One of my favorite lyrics, and then a haiku poem coming from my heart …
“Well, the truth about a mirror
Is that a damned old mirror
Don’t really tell the whole truth.
It don’t show what’s deep inside
Oh, read between the lines.
And it’s really no reflection of my youth.”
That square old mirror
It is me, self, I inside
Mere reflection veered askew
Anna Marie Gall
November 27, 2013
“Dull November brings the blast,
Then the leaves are whirling fast.”
~ Sara Coleridge
Veterans Day means another day off for the government worker. In the past, Dean and I have used this day for a long weekend trip, catch up on doctors’ appointments, and/or chores around the house or greenhouse. This year the whirl wind day encompassed doctors’ appointments for all three of us. The cold air literally blew in while we traveled 1 hour north for our labrador’s annual veterinary exam. We visited my father’s cementary site. Old flowers withered and brown, and I forgot to bring a sprig or two of colorful leaves and mums, Dad’s favorite flower. Not sure the wind would have allowed them to stay. The whirl winds brought the last of the leaves down, and a stark-gray filled this November afternoon. It followed us back to St. Charles County, Missouri.
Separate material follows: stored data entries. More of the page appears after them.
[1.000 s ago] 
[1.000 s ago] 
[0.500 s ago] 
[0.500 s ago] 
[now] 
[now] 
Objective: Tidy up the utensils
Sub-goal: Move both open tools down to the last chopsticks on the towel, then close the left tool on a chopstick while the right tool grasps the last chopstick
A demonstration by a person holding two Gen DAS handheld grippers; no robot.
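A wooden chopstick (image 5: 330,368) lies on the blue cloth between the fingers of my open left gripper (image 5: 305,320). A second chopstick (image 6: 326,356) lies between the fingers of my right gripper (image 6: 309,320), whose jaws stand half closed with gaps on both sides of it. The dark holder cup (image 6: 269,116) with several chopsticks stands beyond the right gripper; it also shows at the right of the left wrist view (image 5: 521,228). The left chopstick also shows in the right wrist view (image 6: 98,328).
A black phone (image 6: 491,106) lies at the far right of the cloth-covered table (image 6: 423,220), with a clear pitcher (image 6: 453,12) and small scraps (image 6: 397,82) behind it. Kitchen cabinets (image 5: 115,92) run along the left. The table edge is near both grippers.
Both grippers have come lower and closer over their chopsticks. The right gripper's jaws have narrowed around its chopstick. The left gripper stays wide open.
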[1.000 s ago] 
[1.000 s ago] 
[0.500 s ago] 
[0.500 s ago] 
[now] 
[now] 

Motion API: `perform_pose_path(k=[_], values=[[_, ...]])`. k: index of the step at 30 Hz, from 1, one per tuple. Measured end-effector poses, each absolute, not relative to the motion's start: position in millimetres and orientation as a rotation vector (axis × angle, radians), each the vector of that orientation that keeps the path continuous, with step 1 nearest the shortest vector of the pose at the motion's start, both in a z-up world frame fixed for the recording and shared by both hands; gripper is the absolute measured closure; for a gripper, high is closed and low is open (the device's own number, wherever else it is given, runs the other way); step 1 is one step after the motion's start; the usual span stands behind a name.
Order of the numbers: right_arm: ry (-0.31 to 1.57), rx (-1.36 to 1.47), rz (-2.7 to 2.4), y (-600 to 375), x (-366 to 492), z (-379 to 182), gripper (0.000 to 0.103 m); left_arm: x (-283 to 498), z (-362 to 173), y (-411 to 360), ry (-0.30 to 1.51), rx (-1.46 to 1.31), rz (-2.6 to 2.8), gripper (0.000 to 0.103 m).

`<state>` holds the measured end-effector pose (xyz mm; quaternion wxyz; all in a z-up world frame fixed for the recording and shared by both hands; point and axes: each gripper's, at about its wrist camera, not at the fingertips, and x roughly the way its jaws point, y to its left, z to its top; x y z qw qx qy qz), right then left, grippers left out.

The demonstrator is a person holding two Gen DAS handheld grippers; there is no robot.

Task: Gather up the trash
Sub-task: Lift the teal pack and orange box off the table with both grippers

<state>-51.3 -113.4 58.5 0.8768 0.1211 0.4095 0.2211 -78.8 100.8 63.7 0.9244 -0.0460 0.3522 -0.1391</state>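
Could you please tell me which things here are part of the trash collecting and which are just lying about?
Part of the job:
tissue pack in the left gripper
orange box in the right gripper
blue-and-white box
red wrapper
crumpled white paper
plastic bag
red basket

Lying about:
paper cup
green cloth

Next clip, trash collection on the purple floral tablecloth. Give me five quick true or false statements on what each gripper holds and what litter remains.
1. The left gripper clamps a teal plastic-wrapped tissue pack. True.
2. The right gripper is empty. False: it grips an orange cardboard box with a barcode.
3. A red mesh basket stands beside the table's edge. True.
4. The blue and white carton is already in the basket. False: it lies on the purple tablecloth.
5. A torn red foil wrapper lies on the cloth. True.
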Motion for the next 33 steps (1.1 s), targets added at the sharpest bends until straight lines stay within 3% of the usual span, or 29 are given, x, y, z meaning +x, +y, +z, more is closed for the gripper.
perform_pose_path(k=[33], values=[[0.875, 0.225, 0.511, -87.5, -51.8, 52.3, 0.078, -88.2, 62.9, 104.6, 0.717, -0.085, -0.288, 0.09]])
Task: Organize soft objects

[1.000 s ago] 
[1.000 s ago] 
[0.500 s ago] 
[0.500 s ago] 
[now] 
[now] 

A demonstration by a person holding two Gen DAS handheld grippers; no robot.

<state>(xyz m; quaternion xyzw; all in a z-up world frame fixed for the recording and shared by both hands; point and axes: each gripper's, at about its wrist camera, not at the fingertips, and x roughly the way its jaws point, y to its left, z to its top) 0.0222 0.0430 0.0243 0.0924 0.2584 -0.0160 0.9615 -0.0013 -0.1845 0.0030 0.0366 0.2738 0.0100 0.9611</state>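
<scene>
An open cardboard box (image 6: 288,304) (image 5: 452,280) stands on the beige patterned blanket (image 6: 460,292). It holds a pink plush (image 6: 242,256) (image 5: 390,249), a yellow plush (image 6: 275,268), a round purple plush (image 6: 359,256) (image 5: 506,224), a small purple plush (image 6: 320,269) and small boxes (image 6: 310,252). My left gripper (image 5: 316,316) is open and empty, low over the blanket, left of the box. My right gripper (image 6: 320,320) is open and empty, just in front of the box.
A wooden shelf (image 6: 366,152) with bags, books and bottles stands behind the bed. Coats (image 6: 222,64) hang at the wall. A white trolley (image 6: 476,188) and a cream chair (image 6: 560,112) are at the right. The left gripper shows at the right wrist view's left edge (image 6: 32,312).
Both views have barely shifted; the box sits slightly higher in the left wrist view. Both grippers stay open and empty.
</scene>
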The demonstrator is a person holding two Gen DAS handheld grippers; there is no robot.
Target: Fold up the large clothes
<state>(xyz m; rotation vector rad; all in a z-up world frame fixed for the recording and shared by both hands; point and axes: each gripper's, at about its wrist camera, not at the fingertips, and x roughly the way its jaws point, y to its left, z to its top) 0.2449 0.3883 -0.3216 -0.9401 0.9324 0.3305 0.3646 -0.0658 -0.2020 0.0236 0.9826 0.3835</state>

My youngest daughter is in the hospital once again with major back issues. We make our way over to their apartment to watch after the two grandkids when they arrive home from school while our son-in-law stays with my daughter at the hospital. A congenial disorder she found out a few days ago, same as her older sister. My heart aches. A mother despises the pain her child is in no matter how old the child is. A sense of comfort envelopes me as I spend time with Libby and Brendan. The grace of God is evident in this family. We gathered under fleece throws while watching a Disney classic. The wind whipped about outside the patio window, frozen leaves nestled in the corner of the deck. Their three cats take turns for a gander as the howls come and go all evening. Spits of snow tell us winter will follow this whirl wind day. Good-bye autumn, my achey joints are not ready for winter yet.